I've been diving deep into Python's memory management lately, and honestly, it's been a bit of a rabbit hole. When I first heard terms like "reference counting" and "weak references," I nodded along like I understood. Spoiler: I didn't. So I decided to actually learn this stuff properly, and here's what I figured out.

How Python Memory Management Actually Works

Before we get to the cool weakref stuff, we need to understand how Python handles memory in the first place. Python uses reference counting as its primary memory management strategy, with a garbage collector as backup for tricky situations.

Reference Counting Basics

Every object in Python has a reference count—basically a number tracking how many things are pointing at it. When that number hits zero, Python immediately frees the memory.

import sys
 
# Create an object
data = [1, 2, 3]
print(sys.getrefcount(data))  # 2 (includes the temp ref from getrefcount)
 
# Add another reference
also_data = data
print(sys.getrefcount(data))  # 3
 
# Remove one
del also_data
print(sys.getrefcount(data))  # 2
 
# Remove the last real reference
del data
# Object is immediately deallocated - memory freed!

The sys.getrefcount() function always returns one more than you'd expect because passing the object to the function temporarily creates another reference.

This system is elegant for most cases. Object goes out of scope? Reference count drops. Hits zero? Memory freed. No waiting, no periodic cleanup passes.

The Problem: Circular References

But here's where things get tricky. What if two objects reference each other?

class Node:
    def __init__(self, name):
        self.name = name
        self.neighbor = None
 
a = Node("A")
b = Node("B")
 
# Create a cycle
a.neighbor = b
b.neighbor = a
 
del a
del b
# Uh oh... both objects still exist!
# Each has refcount of 1 (from the other)

After del a and del b, both objects still have a reference count of 1—they're keeping each other alive!

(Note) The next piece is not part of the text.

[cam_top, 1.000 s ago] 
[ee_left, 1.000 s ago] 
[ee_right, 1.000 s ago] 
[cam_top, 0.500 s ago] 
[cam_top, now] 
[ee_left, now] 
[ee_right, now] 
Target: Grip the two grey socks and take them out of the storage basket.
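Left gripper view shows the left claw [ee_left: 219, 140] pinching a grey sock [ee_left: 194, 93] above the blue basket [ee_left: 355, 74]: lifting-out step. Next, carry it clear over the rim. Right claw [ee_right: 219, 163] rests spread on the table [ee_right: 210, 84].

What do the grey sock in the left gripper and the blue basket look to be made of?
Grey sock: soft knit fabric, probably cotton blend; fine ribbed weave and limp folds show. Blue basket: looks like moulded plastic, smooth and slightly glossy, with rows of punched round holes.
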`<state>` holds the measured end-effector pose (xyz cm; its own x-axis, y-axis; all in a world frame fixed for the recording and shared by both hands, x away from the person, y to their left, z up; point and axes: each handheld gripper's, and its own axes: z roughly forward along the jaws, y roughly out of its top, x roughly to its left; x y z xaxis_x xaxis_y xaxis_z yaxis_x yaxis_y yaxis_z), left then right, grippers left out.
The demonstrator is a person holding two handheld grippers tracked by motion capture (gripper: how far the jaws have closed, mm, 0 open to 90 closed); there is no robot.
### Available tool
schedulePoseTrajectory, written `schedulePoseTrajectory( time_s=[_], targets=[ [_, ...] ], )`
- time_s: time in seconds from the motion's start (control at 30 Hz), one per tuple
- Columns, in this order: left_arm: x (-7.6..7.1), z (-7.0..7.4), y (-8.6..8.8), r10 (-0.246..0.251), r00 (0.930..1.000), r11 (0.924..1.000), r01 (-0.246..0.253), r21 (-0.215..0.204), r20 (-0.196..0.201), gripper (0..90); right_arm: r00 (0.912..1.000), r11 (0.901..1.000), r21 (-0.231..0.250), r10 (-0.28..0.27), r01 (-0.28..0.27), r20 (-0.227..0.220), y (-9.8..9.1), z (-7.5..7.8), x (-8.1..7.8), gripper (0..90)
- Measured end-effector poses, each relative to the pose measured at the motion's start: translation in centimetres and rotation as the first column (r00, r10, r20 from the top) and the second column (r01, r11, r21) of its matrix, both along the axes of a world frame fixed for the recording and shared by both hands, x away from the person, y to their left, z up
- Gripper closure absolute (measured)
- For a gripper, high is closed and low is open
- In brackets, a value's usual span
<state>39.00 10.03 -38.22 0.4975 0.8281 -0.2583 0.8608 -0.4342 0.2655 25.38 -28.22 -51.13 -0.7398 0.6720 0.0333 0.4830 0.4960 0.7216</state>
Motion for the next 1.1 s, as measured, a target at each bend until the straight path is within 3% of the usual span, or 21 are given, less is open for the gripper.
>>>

The variables are gone, but the objects are zombies, consuming memory forever.

This is where Python's garbage collector comes in. It periodically scans for these cycles and cleans them up. But there's a better approach: don't create the problem in the first place.

Enter weakref

The weakref module provides weak references—references that don't increase an object's reference count. The object can be garbage collected even if weak references to it exist.

import weakref
 
class BigData:
    def __init__(self, data):
        self.data = data
        print(f"Created BigData with {len(data)} items")
    
    def __del__(self):
        print("BigData is being deleted!")
 
# Strong reference keeps object alive
obj = BigData([1] * 1000000)
 
# Create a weak reference
weak = weakref.ref(obj)
 
# Access through weak reference
print(weak())  # <BigData object>
 
# Delete strong reference
del obj
# Prints: BigData is being deleted!
 
# Weak reference now returns None
print(weak())  # None

The weak reference lets you access the object while it exists, but doesn't prevent it from being collected. When the object is gone, calling the weak reference returns None.

Adding Callbacks

You can get notified when the object dies:

import weakref
 
class Connection:
    def __init__(self, host):
        self.host = host
        print(f"Connected to {host}")
 
def connection_lost(weak_ref):
    print("Connection object was garbage collected!")
 
conn = Connection("localhost")
weak_conn = weakref.ref(conn, connection_lost)
 
del conn
# Prints: Connection object was garbage collected!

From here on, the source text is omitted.